Иван Колпаков - Мы проиграли
У меня как-то само собой, без особой мыслительной прыти, вошло в привычку думать, что отец был из тех людей, которые постоянно носятся с миллионом идей и ни одну из них не могут довести до конца. Не то чтобы я так считал всегда – просто однажды ход рассуждений привел меня именно к такому выводу, и этот вывод оказался тупиком. Мне казалось, я разгадал загадку – ведь сколько таких людей я встречал на жизненном пути и всякий раз после прощального пожатия рук чувствовал какую-то немоту в ладонях, сострадание, жалость, неловкость от того, что планам, которыми они с энтузиазмом обычно делились, не суждено никогда сбыться.

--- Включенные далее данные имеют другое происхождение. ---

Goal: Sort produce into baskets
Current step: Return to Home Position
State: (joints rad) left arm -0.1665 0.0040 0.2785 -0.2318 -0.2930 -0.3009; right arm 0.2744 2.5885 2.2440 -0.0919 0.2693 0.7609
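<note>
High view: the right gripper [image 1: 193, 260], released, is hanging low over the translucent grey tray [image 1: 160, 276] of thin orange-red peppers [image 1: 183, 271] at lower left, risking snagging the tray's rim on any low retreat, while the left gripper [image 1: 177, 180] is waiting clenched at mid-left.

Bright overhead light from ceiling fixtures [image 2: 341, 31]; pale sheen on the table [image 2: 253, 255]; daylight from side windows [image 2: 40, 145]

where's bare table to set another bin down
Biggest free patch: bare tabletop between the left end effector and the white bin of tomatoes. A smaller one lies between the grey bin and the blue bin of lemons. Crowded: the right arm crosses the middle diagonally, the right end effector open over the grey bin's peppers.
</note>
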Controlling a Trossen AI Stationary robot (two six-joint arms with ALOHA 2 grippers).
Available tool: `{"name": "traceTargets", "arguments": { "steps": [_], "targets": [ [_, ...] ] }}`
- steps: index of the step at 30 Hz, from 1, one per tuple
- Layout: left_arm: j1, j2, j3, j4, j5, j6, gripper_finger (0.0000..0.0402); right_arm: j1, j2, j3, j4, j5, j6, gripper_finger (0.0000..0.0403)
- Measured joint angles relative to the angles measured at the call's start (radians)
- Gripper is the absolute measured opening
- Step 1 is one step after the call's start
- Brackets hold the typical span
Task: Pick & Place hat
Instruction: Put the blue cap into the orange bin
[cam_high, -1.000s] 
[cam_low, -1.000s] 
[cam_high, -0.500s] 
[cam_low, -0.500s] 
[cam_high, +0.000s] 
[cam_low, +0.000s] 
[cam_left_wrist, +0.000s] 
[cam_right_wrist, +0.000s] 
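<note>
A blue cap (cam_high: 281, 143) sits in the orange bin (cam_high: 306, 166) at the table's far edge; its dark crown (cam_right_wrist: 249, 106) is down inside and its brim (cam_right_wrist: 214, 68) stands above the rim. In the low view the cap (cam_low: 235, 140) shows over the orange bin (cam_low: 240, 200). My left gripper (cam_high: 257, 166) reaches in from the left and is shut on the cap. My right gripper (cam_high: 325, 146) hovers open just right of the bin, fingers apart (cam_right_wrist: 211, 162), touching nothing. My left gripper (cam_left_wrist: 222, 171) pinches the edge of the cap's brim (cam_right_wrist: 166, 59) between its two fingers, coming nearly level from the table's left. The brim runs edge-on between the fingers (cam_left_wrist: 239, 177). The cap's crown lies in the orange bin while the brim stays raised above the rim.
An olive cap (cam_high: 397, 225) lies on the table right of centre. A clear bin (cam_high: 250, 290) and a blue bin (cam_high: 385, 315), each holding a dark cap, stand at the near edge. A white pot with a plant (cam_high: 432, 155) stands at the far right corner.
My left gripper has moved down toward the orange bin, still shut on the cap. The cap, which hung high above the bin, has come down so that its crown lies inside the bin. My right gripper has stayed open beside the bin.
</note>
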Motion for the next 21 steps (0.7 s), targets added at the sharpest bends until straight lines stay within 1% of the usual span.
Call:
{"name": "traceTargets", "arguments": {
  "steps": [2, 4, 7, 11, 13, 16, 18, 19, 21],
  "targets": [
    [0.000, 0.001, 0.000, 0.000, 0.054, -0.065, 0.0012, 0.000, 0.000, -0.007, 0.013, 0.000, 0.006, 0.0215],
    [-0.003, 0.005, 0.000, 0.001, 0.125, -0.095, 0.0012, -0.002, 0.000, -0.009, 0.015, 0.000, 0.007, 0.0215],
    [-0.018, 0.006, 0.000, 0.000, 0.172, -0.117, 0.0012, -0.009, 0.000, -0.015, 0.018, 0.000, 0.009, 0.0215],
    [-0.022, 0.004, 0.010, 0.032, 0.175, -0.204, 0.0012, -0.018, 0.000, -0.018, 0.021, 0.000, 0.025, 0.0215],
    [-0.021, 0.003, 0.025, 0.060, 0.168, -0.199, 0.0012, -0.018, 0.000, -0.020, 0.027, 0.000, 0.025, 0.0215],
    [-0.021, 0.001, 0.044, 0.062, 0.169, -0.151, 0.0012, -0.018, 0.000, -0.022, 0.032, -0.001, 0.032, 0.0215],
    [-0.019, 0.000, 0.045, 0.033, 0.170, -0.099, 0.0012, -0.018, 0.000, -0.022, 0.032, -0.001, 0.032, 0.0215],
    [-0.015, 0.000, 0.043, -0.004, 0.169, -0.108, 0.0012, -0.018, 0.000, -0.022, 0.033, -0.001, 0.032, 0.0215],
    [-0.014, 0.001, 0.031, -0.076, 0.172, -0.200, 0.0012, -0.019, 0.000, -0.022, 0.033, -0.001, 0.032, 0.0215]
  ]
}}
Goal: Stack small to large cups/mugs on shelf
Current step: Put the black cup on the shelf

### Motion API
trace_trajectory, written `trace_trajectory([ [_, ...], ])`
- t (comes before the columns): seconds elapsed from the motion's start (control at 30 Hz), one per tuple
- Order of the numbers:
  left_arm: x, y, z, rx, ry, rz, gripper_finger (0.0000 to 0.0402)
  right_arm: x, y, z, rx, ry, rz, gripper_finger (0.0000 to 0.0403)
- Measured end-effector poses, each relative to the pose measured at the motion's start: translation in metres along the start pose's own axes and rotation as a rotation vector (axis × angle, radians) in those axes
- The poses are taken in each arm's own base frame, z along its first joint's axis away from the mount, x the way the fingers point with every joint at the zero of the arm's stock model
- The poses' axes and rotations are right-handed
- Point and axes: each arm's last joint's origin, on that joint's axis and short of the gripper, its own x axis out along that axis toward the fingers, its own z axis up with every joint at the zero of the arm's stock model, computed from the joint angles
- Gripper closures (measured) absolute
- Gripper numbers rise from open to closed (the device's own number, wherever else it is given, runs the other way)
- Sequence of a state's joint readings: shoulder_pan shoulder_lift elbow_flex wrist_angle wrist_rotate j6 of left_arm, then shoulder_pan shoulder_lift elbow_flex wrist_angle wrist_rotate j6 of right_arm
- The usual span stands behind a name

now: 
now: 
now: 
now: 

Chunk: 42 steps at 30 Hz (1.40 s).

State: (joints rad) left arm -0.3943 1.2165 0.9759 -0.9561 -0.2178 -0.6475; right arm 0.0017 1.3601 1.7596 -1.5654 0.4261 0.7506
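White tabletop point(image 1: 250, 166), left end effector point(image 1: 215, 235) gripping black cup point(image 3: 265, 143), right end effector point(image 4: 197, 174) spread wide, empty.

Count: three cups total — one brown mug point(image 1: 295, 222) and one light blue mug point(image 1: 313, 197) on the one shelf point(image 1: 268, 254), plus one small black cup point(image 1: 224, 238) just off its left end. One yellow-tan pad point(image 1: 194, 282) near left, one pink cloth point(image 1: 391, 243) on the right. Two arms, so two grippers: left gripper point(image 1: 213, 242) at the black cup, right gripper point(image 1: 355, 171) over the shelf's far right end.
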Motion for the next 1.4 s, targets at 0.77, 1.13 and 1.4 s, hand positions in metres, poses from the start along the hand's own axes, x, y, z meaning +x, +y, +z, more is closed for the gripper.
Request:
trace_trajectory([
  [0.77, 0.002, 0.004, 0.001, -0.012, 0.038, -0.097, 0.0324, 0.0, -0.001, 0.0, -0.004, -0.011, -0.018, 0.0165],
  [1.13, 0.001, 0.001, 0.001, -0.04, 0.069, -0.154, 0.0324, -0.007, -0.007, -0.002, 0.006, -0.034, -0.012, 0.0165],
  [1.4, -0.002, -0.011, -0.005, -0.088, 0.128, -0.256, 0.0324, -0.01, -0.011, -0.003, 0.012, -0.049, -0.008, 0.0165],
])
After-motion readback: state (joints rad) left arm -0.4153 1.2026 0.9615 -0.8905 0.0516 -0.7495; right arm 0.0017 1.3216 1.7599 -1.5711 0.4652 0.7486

Отец много лет подряд обещал свозить меня в Германию к своему другу Хансу Унру, они вместе учились в университете. Я видел этого человека на фотокарточке – в белой рубахе с подкатанными рукавами, в роговых очках, бородатого иностранца, обнимающего свою молодую жену. Я представлял себе, как ему живется теперь за границей, думал, скучает ли он по Перми и по отцу, мечтал о том, как мы поедем к нему и поселимся в его доме, и, быть может, отец на этот раз не обманет. Но, погружаясь в эти розовые грезы, я ощущал на дне своего сознания холодок догадки – мы никогда не поедем в Германию, никогда не поедем в Германию вместе. Мне не суждено познакомиться с Хансом Унру.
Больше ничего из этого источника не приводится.